I only know that constant focus on what is not working promotes depression and hopelessness. When I work with my clients, I look for their inner resources and strengths. I help them see how their survival skills have gotten them through hard times and help build their confidence by increasing their self-esteem. I'd like to have a jolt of optimism in the mornings. And, coffee won't do the trick.

Monday, January 4, 2010

Loving What I Do

I am so glad that I chose the career that I did. I go to work eagerly every day and have no intention of retiring. Somehow, in my senior year in high school, I decided that I wanted to be a psychologist. That took my teachers by some surprise, as I had not been very academically motivated. For years I'd been told that I was not working up to my potential. And, then, boom! I knew what I wanted to do and set upon pursuing my goal. To think that my private school refused to recommend me to some of the colleges I wanted to attend! I was told that all I was going to do anyway was "to get married and have children!" This was in the mid sixties. When I finally did obtain my Ph.D., I fantasized about sending that woman a copy of my degree.

Anyway, over forty years later, I am so glad that I followed my own convictions. I feel so privileged to be able to work with my clients. And, as the years have unfolded, I've learned so much from them as they grant me access to their very private journeys. I've learned so many different techniques and approaches. I have such respect for the whole person and for the way that our minds and bodies communicate. I've delighted in helping people reach their potential through helping them integrate their inner and outer experiences.

And to my high school doubting Tomasina, I would add that I am happily married and have wonderful children and grandchildren.

Wednesday, December 23, 2009

Grief Revisited

Each year brings more insights and growth. Just when you think you really understand something, you encounter new perspectives. For example, I have considered myself someone who understands the grief process. I've worked for many years helping others work through their losses. I've had some significant losses myself (brother's death at an early age, father's death, sister-in-law's premature death, and some very dear friends)and I've managed to work these through.

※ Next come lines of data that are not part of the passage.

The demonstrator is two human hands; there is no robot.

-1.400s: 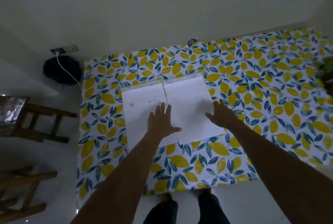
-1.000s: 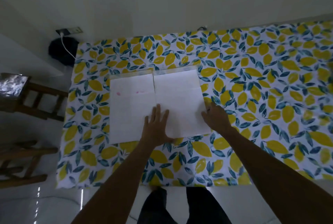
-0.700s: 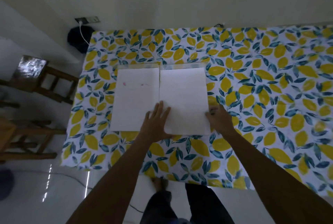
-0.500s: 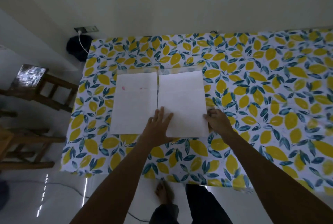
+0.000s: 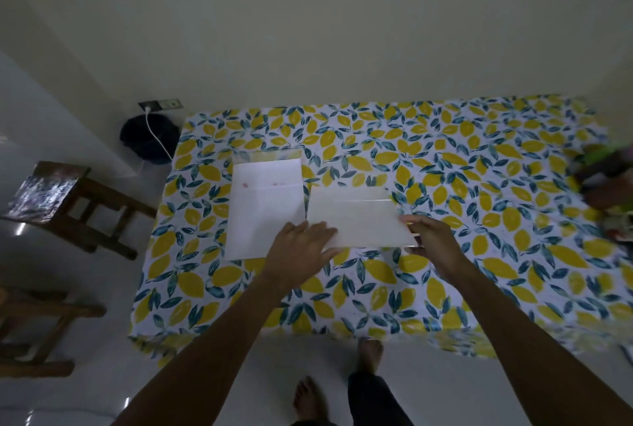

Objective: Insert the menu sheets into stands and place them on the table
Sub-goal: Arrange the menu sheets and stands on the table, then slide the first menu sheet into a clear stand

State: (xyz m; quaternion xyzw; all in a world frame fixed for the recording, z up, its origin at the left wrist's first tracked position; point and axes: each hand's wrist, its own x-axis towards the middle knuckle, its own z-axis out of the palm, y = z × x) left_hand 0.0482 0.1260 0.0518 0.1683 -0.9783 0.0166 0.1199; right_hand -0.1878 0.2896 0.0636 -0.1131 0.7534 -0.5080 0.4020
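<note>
Two white menu sheets in clear stands are on the lemon-print table [image 5: 445,158]. The left stand with its sheet [image 5: 265,206] lies flat, with faint pink marks near its top. The right stand with its sheet [image 5: 356,216] is raised at its near edge and tilted. My right hand [image 5: 428,240] grips its near right corner, thumb on top. My left hand [image 5: 301,251] rests with fingers spread at its near left corner, overlapping the left sheet's near right corner.
Blurred colourful items [image 5: 606,185] sit at the table's right edge. A wooden stool [image 5: 65,199] and another wooden frame [image 5: 34,329] stand on the floor to the left. A dark bin [image 5: 147,141] with a white cable is by the wall. My bare feet [image 5: 366,353] show below.
The right stand, lying flat beside the left one before, has been gripped by my right hand and lifted at its near edge. The camera view has pulled back.
</note>
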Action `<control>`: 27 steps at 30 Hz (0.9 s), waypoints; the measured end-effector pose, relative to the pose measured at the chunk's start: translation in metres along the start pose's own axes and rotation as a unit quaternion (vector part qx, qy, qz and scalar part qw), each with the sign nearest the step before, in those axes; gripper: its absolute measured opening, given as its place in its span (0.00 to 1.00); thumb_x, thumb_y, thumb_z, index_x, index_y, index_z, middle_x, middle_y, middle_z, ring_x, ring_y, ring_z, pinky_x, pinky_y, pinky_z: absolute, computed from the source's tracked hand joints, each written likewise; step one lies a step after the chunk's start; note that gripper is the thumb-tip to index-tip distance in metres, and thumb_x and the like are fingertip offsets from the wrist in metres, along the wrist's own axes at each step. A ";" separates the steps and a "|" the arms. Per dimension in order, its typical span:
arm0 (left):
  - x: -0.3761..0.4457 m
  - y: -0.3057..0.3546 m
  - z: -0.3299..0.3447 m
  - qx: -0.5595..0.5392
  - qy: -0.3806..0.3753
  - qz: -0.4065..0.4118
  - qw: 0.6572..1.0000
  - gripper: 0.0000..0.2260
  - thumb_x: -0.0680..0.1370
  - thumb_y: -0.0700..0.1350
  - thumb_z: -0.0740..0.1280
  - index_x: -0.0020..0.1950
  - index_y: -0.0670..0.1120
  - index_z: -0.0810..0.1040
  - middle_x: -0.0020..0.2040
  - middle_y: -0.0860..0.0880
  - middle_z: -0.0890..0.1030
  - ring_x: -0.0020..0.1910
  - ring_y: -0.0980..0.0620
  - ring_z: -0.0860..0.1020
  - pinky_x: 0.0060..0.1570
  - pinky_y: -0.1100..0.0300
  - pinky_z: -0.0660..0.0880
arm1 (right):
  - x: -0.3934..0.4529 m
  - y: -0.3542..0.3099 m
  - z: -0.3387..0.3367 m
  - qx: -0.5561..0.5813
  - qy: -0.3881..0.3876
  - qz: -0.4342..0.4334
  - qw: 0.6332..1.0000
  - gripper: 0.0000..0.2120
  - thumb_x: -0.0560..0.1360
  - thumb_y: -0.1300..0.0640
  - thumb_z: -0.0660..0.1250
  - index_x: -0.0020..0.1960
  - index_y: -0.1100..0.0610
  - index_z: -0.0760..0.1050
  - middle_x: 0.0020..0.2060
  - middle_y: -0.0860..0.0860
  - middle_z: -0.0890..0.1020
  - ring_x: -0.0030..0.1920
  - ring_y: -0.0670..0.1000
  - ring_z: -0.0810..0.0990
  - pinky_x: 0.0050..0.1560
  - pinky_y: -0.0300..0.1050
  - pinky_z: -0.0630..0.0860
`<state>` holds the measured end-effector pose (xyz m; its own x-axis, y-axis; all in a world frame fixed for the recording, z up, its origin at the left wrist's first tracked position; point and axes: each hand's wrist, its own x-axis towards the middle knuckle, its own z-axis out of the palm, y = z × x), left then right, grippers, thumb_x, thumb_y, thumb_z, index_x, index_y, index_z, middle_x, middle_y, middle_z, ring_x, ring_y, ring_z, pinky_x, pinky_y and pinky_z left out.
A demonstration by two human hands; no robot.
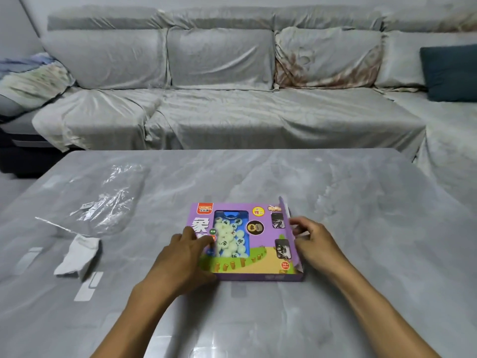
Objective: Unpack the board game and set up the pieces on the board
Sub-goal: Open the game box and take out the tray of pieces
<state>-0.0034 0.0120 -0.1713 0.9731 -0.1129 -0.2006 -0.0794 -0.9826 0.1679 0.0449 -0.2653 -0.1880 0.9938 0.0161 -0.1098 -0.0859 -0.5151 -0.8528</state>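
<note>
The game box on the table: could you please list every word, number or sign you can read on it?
"象": big character on the game box, partly behind the left hand.
"赠二": yellow badge.
"14+": red badge.
Red brand tag and white pieces: too blurred.

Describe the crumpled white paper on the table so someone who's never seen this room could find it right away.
Start at the grey table in front of the sofa and look to its left side, away from the purple game box. The white paper lies just nearer than the clear plastic wrap. It is opaque and crumpled, where the wrap is see-through.
</note>
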 end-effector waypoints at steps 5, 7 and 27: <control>0.007 0.009 0.006 -0.037 0.005 0.039 0.999 0.39 0.68 0.64 0.72 0.74 0.58 0.61 0.75 0.57 0.59 0.73 0.52 0.57 0.66 0.55 0.68 | 0.002 0.006 -0.006 0.186 -0.032 0.104 0.976 0.09 0.75 0.67 0.67 0.53 0.59 0.77 0.43 0.54 0.86 0.39 0.52 0.84 0.39 0.45 0.79; 0.008 0.006 0.007 -0.039 0.017 0.043 0.998 0.37 0.67 0.65 0.72 0.72 0.58 0.64 0.74 0.57 0.62 0.72 0.52 0.59 0.64 0.55 0.69 | 0.002 0.007 -0.009 0.210 -0.055 0.128 0.968 0.08 0.76 0.64 0.66 0.54 0.58 0.77 0.39 0.55 0.86 0.36 0.53 0.82 0.34 0.43 0.75; 0.008 -0.017 0.012 -0.083 0.037 0.035 0.995 0.24 0.63 0.66 0.75 0.51 0.57 0.72 0.60 0.58 0.64 0.59 0.55 0.63 0.54 0.59 0.71 | 0.011 0.018 -0.018 0.220 -0.056 0.226 0.947 0.09 0.72 0.66 0.69 0.44 0.54 0.71 0.29 0.52 0.71 0.24 0.47 0.61 0.27 0.37 0.55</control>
<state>0.0033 0.0256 -0.1870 0.9802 -0.1630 -0.1129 -0.1165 -0.9341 0.3374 0.0557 -0.2898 -0.1948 0.8372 -0.0175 -0.5466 -0.5460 -0.0842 -0.8335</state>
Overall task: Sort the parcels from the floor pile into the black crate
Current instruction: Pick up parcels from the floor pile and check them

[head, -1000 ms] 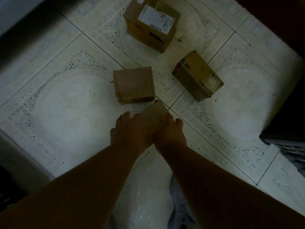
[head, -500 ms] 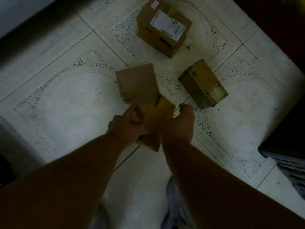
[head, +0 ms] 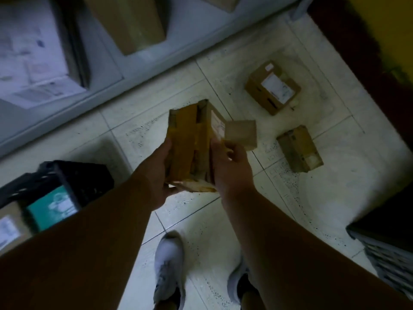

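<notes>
I hold a taped brown cardboard parcel (head: 190, 144) up above the floor with both hands. My left hand (head: 159, 175) grips its left side and near bottom corner. Its right side is gripped by my right hand (head: 230, 168). The black crate (head: 67, 173) stands at the lower left, partly hidden by my left forearm, with a teal box (head: 52, 206) and a labelled parcel (head: 9, 229) inside. On the tiled floor lie three more parcels: a plain one (head: 242, 133) just behind the held parcel, a labelled one (head: 273, 88) farther back, a small one (head: 299, 148) at the right.
A grey shelf unit (head: 156, 52) runs along the back left and carries a cardboard box (head: 131, 21) and papers. A dark crate-like object (head: 388, 242) sits at the right edge. A dark brown wall base (head: 357, 48) borders the floor at the upper right. My shoes (head: 169, 265) are below.
Both hands have lifted the parcel off the floor and turned it upright. The view has swung up and left, bringing the black crate and the shelf into sight.
</notes>
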Demonstrator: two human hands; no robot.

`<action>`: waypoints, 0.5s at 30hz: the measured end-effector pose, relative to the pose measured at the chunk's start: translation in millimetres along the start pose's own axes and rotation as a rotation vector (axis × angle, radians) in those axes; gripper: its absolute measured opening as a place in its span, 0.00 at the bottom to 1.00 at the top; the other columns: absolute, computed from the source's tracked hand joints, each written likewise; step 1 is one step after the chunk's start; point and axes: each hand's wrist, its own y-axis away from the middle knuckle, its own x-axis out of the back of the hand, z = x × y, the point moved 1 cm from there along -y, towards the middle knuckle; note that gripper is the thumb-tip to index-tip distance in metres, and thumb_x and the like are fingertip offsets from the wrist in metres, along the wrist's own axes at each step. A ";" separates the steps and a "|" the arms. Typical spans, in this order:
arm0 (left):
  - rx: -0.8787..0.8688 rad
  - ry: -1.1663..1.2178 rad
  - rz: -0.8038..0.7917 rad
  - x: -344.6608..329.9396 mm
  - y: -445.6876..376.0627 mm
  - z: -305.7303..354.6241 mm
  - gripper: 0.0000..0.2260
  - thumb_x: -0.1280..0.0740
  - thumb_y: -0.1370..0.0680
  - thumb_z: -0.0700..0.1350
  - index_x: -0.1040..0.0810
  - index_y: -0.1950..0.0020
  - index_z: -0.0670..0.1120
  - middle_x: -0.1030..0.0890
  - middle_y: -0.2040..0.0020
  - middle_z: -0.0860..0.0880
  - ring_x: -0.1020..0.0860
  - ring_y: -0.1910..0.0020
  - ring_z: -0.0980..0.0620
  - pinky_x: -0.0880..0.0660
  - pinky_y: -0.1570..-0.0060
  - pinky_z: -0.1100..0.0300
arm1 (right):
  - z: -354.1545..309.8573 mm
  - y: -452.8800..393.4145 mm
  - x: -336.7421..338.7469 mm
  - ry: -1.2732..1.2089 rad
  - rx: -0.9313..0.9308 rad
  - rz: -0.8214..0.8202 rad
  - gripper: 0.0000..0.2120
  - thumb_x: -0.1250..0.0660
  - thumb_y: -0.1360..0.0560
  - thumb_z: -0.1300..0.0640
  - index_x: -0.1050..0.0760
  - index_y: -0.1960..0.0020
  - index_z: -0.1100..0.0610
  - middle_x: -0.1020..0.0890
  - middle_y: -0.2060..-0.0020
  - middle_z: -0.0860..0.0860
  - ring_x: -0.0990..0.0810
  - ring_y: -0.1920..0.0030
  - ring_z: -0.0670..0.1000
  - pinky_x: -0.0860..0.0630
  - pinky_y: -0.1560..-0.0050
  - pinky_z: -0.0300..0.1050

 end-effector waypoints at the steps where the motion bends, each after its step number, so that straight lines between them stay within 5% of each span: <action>1: -0.011 0.055 -0.005 12.8 11.8 2.7 0.24 0.37 0.26 0.66 0.25 0.34 0.58 0.19 0.38 0.48 0.21 0.41 0.40 0.27 0.42 0.35 | -8.5 10.9 -8.4 0.043 0.018 -0.004 0.21 0.35 0.28 0.34 0.31 0.41 0.43 0.24 0.58 0.37 0.20 0.57 0.42 0.19 0.57 0.47; 6: -0.075 0.157 0.254 86.6 71.8 10.9 0.16 0.36 0.21 0.52 0.23 0.40 0.43 0.17 0.45 0.38 0.17 0.52 0.42 0.21 0.52 0.47 | -27.7 56.1 -68.5 0.208 0.032 -0.147 0.30 0.31 0.26 0.42 0.36 0.28 0.49 0.20 0.48 0.45 0.18 0.47 0.52 0.18 0.48 0.57; 10: -0.222 -0.245 0.669 140.5 112.1 1.6 0.06 0.35 0.23 0.48 0.24 0.47 0.56 0.18 0.52 0.43 0.19 0.60 0.47 0.19 0.61 0.51 | -16.5 93.6 -118.0 0.347 0.109 -0.367 0.17 0.29 0.25 0.49 0.29 0.39 0.47 0.21 0.55 0.39 0.17 0.53 0.45 0.16 0.53 0.47; 13: -0.222 -0.058 0.762 167.3 140.7 -19.6 0.06 0.34 0.22 0.48 0.24 0.56 0.60 0.17 0.57 0.47 0.19 0.64 0.46 0.21 0.74 0.54 | -4.0 122.9 -145.1 0.456 0.168 -0.459 0.16 0.30 0.25 0.48 0.33 0.42 0.42 0.22 0.53 0.39 0.18 0.50 0.48 0.17 0.50 0.50; 15: -0.181 0.062 0.734 178.3 154.5 -33.9 0.03 0.36 0.22 0.54 0.25 0.56 0.60 0.19 0.55 0.45 0.18 0.60 0.42 0.18 0.67 0.44 | 3.0 139.6 -159.8 0.572 0.233 -0.482 0.16 0.31 0.24 0.48 0.33 0.40 0.45 0.21 0.48 0.42 0.18 0.47 0.49 0.17 0.49 0.51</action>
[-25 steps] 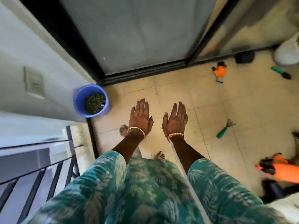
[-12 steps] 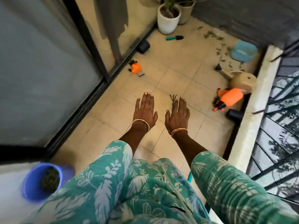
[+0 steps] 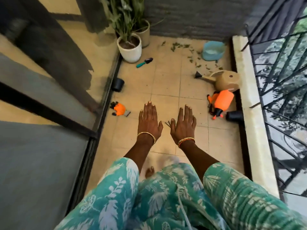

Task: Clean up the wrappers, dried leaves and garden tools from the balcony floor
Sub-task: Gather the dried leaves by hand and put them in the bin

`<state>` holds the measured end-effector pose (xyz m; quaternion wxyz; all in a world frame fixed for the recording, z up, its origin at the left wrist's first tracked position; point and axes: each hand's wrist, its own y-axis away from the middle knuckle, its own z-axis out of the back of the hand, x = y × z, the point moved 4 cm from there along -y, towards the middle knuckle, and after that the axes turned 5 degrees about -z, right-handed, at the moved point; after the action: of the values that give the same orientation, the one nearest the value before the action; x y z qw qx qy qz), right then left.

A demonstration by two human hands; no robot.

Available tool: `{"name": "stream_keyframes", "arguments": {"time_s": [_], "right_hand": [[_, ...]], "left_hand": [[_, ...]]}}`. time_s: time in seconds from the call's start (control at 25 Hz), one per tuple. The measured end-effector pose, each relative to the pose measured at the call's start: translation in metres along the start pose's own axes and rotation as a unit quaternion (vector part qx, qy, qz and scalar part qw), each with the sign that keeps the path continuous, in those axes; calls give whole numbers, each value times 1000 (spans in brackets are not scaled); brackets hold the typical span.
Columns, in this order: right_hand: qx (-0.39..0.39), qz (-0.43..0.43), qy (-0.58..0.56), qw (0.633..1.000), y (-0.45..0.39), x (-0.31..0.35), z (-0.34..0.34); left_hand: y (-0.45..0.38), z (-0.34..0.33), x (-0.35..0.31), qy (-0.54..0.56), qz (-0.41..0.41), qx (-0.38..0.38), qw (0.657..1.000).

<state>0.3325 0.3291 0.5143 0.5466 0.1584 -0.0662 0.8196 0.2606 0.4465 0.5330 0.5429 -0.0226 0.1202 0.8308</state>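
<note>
- The balcony floor [image 3: 166, 83], pale tile, runs ahead of both hands between a sliding glass door on the left and a low parapet with railing [image 3: 282, 90] on the right; everything to be cleared lies on it.
- Two potted plants [image 3: 130, 47] stand far ahead of the left hand against the back wall, probably the source of the litter.
- The tan watering can [image 3: 226, 79] lies tipped on its side ahead and right of the right hand, spout pointing left, touching the parapet base.
- The orange pressure sprayer [image 3: 221, 103] lies just right of the right hand, also on its side, beside a small black pot [image 3: 235, 115].
- A light blue tub [image 3: 213, 50] sits far ahead on the right, near the corner.
- The left hand [image 3: 149, 121] and right hand [image 3: 183, 125] are held out palm-down, fingers straight and spread, side by side but apart, holding nothing and not touching the floor; it reads as a pause before reaching.
- Another black pot [image 3: 118, 84] lies ahead and left by the door track.
- An orange and black garden glove [image 3: 120, 110] lies just left of the left hand.
- A teal-handled trowel [image 3: 144, 62] lies well ahead, near the white pot.
- Dried leaves [image 3: 191, 55] are scattered far ahead, thickest between the plants and the tub.
- Dark tines of a small hand rake [image 3: 168, 124] peek out between the hands; it is likely the nearest pickup.
- No wrappers can be made out.
</note>
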Motion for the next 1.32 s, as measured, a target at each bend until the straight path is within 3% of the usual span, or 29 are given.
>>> {"name": "stream_keyframes", "arguments": {"time_s": [0.4,0.56,0.92,1.32], "right_hand": [[-19,-106,-32,994,-229,2,-8],[7,-113,-28,993,-325,-4,11],[-43,-148,-43,987,-542,-11,30],[-16,-253,-52,966,-758,-27,17]], "left_hand": [[-239,28,18,-19,-58,25,998],[-338,50,6,-3,-66,35,997],[-571,71,-4,-7,-91,43,995],[-813,84,-4,-31,-165,122,978]]}}
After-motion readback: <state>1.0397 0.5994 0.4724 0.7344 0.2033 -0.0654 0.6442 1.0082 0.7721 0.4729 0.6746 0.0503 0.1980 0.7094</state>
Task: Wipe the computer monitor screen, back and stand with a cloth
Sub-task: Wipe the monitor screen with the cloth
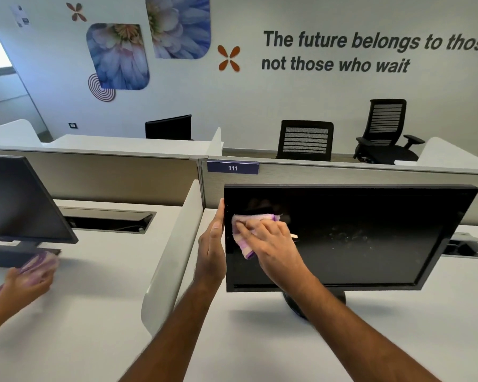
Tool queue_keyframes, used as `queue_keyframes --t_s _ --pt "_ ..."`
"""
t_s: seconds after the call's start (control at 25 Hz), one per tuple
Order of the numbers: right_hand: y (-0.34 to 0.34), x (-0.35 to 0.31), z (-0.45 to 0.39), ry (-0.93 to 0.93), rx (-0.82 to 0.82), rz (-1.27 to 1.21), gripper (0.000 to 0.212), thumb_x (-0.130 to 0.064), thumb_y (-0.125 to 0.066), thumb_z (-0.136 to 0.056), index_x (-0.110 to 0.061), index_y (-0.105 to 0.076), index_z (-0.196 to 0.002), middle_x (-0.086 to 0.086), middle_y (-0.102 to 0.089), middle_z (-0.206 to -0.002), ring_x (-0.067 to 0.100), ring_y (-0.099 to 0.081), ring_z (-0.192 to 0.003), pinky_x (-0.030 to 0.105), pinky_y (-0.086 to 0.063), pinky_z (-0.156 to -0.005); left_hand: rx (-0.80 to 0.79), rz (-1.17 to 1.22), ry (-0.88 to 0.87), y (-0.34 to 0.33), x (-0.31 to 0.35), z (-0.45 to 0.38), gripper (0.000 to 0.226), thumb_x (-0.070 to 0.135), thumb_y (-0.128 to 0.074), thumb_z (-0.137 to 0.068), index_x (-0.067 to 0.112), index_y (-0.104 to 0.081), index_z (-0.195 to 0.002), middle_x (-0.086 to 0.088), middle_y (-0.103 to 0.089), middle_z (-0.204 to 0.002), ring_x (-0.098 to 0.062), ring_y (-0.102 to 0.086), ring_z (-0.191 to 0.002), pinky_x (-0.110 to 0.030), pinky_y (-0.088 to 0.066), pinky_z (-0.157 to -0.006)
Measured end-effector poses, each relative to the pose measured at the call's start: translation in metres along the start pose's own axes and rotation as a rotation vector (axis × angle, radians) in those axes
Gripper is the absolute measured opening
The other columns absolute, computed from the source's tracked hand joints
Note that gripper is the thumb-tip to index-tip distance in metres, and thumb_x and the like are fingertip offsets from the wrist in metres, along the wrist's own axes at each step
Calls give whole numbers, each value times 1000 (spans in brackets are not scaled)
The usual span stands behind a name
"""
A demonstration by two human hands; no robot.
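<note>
**Cloth pressed to the monitor's upper left corner**

The computer monitor [342, 238] stands on a white table [260, 340], its dark screen facing the person and its round black stand [295, 306] partly showing beneath the lower edge. The right hand [271, 241] presses a pink-and-purple striped cloth [242, 230] flat against the left part of the screen, fingers spread over the cloth and lightly bent, holding it to the glass. The left hand [213, 244] lies along the monitor's left edge, fingers straight and together, steadying the frame. Faint smudges show on the screen just right of the cloth.

Behind the monitor runs a low partition bearing a blue label [233, 167] marked 111. A curved white divider [171, 257] separates this table from the next one, where a second monitor [22, 202] stands and another person's hand [25, 282] holds a similar striped cloth, blurred. Two black office chairs [305, 140] stand by the far wall, which carries flower pictures and lettering.
</note>
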State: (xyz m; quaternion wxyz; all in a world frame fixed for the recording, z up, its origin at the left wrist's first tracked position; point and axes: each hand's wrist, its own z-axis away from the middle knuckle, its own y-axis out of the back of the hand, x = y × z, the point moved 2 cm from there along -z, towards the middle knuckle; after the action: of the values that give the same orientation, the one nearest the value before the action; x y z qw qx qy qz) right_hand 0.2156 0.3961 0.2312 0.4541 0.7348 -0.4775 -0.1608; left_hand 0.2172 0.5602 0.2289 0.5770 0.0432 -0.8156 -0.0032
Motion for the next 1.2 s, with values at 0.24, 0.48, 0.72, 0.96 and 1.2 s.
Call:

I was very close to my father and his death when I was just 36 was devastating. It took me three years to begin to integrate that loss. I was lucky to have had a wonderfully close and meaningful relationship with my father. I was not as close to my mother and really didn't get to know her until after my father's death. I sometimes think that if he had not died, I might never have gotten to know my mother the way I did in the years since his death. And, then, it took lots of time and required both she and I to open to each other in a new way.

So, at some level, I always imagined that when my mother died, I would be better able to cope. After all, she lived to 92! And yet, her sudden death last summer has deeply affected me. I think about her all the time and just cannot believe that she is no longer on the planet. Now, I do feel her presence and I do believe that she is with me, but that just isn't enough. As I told a friend this evening, I think about her more since she died than I did when she was living. The loss is painfully acute. Maybe this is because I was not close to her for more than half my life.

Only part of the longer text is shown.